* THE PROBLEM: Search the material below for the string "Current". Return every line that holds it.

#####

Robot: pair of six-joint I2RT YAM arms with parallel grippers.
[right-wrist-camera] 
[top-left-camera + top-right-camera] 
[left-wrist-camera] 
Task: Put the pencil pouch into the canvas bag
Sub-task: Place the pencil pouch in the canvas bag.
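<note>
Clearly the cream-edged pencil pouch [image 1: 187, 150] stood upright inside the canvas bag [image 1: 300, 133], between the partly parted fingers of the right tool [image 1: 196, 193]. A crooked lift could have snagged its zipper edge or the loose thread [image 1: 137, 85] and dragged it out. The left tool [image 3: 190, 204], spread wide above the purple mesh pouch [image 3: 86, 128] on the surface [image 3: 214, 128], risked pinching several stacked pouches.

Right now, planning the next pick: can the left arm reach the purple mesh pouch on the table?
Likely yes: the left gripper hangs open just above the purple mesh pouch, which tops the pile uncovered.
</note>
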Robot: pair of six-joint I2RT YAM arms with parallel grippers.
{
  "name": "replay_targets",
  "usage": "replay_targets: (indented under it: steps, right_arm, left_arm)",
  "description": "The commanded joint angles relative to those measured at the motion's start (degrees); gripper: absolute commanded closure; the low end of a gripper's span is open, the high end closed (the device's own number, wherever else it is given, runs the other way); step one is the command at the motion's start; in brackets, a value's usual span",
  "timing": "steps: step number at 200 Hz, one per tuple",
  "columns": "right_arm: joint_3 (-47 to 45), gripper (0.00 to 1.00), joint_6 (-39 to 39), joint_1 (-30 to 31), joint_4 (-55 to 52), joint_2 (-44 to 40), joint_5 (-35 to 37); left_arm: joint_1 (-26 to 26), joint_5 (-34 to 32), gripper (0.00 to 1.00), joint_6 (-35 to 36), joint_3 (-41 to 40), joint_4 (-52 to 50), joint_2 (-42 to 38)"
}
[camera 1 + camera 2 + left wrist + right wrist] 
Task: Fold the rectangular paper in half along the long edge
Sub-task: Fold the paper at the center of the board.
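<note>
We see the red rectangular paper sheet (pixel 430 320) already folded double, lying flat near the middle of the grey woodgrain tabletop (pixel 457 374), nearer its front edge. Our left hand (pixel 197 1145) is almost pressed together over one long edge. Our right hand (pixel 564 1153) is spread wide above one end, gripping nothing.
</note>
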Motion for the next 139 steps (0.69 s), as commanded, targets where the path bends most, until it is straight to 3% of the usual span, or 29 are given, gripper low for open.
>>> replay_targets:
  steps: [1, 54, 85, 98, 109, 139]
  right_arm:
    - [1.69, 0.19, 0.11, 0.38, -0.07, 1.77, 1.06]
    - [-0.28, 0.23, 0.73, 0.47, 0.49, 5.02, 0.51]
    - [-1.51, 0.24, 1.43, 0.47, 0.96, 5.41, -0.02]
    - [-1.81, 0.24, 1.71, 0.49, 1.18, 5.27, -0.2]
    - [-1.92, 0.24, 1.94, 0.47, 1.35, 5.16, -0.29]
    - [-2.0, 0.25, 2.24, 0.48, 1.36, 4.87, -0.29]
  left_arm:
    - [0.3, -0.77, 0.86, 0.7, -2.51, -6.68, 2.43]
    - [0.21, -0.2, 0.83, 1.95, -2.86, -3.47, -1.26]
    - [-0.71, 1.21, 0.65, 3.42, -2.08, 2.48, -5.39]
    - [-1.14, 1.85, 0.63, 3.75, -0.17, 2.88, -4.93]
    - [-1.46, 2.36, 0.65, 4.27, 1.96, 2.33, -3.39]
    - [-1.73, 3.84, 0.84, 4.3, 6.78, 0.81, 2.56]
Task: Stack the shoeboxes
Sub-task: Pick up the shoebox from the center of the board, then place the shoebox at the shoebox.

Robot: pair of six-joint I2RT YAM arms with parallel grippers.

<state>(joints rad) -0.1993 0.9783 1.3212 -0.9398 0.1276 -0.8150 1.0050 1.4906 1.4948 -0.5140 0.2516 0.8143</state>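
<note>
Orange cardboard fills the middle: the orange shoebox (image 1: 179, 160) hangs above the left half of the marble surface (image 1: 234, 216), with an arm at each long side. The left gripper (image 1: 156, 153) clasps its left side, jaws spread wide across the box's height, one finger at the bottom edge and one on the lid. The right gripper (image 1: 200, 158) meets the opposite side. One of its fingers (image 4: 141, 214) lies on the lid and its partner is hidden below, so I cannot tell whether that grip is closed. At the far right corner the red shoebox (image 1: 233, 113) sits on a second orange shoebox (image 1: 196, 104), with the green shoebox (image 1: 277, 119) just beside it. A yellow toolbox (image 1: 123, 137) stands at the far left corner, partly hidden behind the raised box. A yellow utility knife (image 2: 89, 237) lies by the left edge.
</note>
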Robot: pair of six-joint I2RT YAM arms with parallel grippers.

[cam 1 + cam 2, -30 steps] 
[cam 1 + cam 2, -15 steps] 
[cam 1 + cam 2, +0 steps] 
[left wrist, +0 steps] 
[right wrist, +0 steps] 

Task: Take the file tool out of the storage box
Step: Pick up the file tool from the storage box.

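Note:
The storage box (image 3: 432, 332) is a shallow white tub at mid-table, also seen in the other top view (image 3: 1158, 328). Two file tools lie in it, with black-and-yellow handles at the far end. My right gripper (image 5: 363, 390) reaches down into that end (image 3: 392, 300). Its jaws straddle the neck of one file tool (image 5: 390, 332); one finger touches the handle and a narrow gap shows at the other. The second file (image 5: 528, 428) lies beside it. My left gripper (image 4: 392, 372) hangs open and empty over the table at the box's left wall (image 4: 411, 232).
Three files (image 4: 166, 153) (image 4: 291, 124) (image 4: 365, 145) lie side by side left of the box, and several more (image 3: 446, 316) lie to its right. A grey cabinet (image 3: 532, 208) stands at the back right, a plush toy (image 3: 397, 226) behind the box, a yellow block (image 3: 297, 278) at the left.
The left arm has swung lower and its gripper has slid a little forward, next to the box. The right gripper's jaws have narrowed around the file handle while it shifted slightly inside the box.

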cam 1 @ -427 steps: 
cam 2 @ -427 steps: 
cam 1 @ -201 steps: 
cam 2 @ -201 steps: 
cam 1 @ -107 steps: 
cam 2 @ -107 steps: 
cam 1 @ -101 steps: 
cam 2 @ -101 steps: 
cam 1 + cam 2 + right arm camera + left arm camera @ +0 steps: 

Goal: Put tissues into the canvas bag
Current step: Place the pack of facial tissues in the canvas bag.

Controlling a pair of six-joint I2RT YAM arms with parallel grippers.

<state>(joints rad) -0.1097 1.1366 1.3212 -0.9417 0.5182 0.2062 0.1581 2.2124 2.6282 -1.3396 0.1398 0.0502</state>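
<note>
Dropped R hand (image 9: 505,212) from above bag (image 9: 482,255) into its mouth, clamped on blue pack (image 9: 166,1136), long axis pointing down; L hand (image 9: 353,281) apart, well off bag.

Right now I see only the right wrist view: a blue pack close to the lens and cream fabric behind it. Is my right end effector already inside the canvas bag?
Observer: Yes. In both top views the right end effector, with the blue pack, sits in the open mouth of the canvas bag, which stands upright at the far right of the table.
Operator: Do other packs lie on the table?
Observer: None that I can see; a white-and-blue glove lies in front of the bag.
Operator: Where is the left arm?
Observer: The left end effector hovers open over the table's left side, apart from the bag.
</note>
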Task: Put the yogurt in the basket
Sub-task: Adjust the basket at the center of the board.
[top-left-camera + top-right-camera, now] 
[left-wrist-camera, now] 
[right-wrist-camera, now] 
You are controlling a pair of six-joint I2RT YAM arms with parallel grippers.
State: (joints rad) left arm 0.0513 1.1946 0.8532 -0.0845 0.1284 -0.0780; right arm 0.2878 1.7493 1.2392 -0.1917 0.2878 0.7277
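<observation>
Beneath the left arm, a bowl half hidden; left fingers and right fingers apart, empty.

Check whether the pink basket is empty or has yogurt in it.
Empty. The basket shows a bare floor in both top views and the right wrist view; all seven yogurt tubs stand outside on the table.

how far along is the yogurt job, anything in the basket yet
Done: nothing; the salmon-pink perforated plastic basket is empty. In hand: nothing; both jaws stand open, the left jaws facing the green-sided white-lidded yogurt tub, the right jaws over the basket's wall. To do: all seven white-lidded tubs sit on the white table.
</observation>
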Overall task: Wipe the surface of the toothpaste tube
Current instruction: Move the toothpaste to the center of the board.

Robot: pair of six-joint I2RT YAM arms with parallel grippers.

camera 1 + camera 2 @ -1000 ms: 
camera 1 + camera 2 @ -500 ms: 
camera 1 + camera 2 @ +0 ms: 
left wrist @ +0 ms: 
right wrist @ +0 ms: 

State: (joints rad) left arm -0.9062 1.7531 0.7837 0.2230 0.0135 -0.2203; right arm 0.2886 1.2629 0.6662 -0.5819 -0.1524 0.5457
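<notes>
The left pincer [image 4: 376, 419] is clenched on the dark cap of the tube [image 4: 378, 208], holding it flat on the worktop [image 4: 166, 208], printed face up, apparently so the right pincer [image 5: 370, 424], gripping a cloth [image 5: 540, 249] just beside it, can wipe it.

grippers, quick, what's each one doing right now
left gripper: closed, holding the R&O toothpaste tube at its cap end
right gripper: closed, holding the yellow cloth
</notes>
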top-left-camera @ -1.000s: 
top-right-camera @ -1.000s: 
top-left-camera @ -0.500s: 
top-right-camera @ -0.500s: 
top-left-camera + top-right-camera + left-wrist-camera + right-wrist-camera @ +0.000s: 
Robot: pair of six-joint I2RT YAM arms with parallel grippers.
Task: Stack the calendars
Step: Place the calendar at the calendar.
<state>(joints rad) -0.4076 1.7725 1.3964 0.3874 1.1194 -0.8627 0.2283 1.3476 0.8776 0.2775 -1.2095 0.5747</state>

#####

* COMPLETED EXERCISE:
Current step: Place the pack of facial tissues in the canvas bag.
Current instruction: Move the toothpaste to the center of the board.

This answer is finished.